Uplifting Lives with Art: 2024 Poetry Festival Artist
The Skagit River Poetry Foundation is proud to announce that the 2024 Skagit River Poetry Festival poster art is by Fidalgo Island artist, Anne Schreivogl.
Poetry Partnership and the Festival Poster
“It all started by going to the festivals,” as Anne explains her connection to the Foundation with a warm smile. Anne worked with the Foundation in 2018 and says, “why wouldn’t I get involved with the amount of care and thought that goes into your work at the Foundation, it’s evident. Then being asked to do the main poster for the festival, I connected immediately, it’s such an honor.” In the poster she celebrates the 2024 festival poets by painting a bright red tapestry of their names. A typewriter is in the foreground. “I often paint typewriters because I have an Underwood, and I like to do a little bit of writing.” There’s a small poem on the typewriter page that says, a bird is a poem with feathers.
A bird perches on the keys as though it pecked out the message. “The more I worked on it the more it became a tribute to the poets that have taken such risks to share their words and voices…I looked up their backgrounds and poems which are so diverse and it grew from there.” The scene captures the imagination with many details, even letters that spill over and spell out the word “poetry.” The poster sets the stage for the festival itself and invites people to “feel that magic that happens – that spark is always right there when I’ve attended the festivals,” Anne says. The festival is community driven, and not a stand alone event, the Foundation puts into action learning, literacy, and staying curious through poetry.
The Passion
On a day when the sky was gray and wet, Anne’s workspace exuded warmth and grace. Her studio in Anacortes was full of colorful and whimsical acrylic paintings, mixed media, oil landscapes, and starts and stops all about – the signs of creativity in progress.

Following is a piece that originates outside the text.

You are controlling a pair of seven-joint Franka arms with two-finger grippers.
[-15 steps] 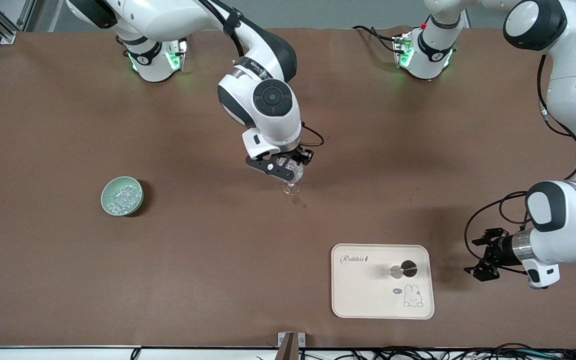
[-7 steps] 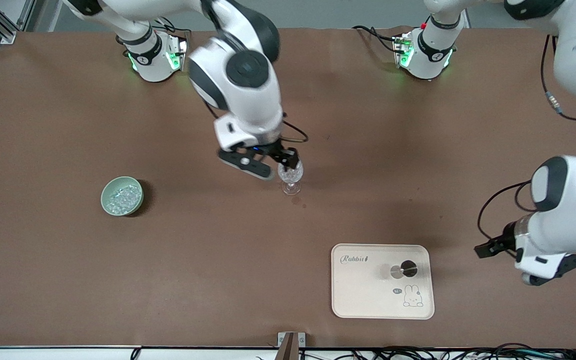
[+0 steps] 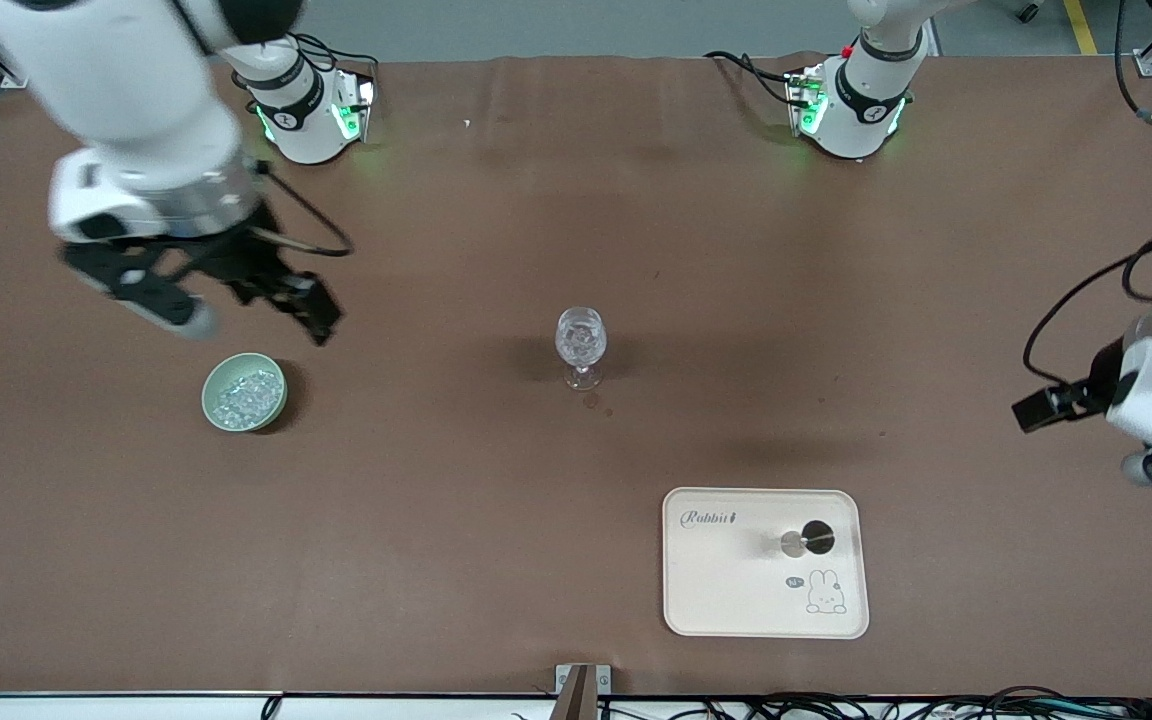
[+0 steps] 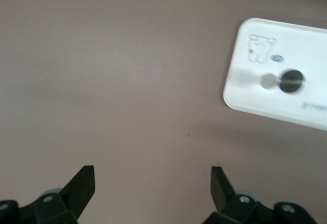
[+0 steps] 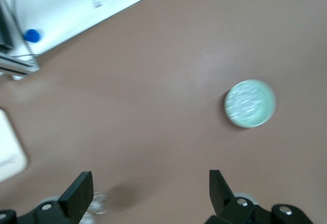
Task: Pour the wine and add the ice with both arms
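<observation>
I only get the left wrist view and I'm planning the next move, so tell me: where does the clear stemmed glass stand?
Observer: The clear stemmed glass stands upright mid-table, farther from the front camera than the white rectangular tray.
Operator: Anything inside it?
Observer: Glittering ice chunks show in its cup.
Operator: And the right gripper?
Observer: The right gripper hangs open over the table near the round pale green bowl, which holds more ice.
</observation>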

Anne grew up in Seattle and started to draw at a young age. “Through art I came to understand what’s around me,” Anne says. “That’s my finding beauty.” She attended Western Washington University and the Seattle Academy of Fine Art. Anne then studied abroad in France with a sketchbook in hand. She moved to the Skagit Valley in 1997 where she met Northwest landscape and impasto artist, Alfred Currier. “He mentored me…” she said, “and my skill set grew over time.” Anne’s whimsical paintings are fun and sparks joy in her audiences – key to her artistic process. “If I bring joy to people’s hearts, then I know I’ve done my job.”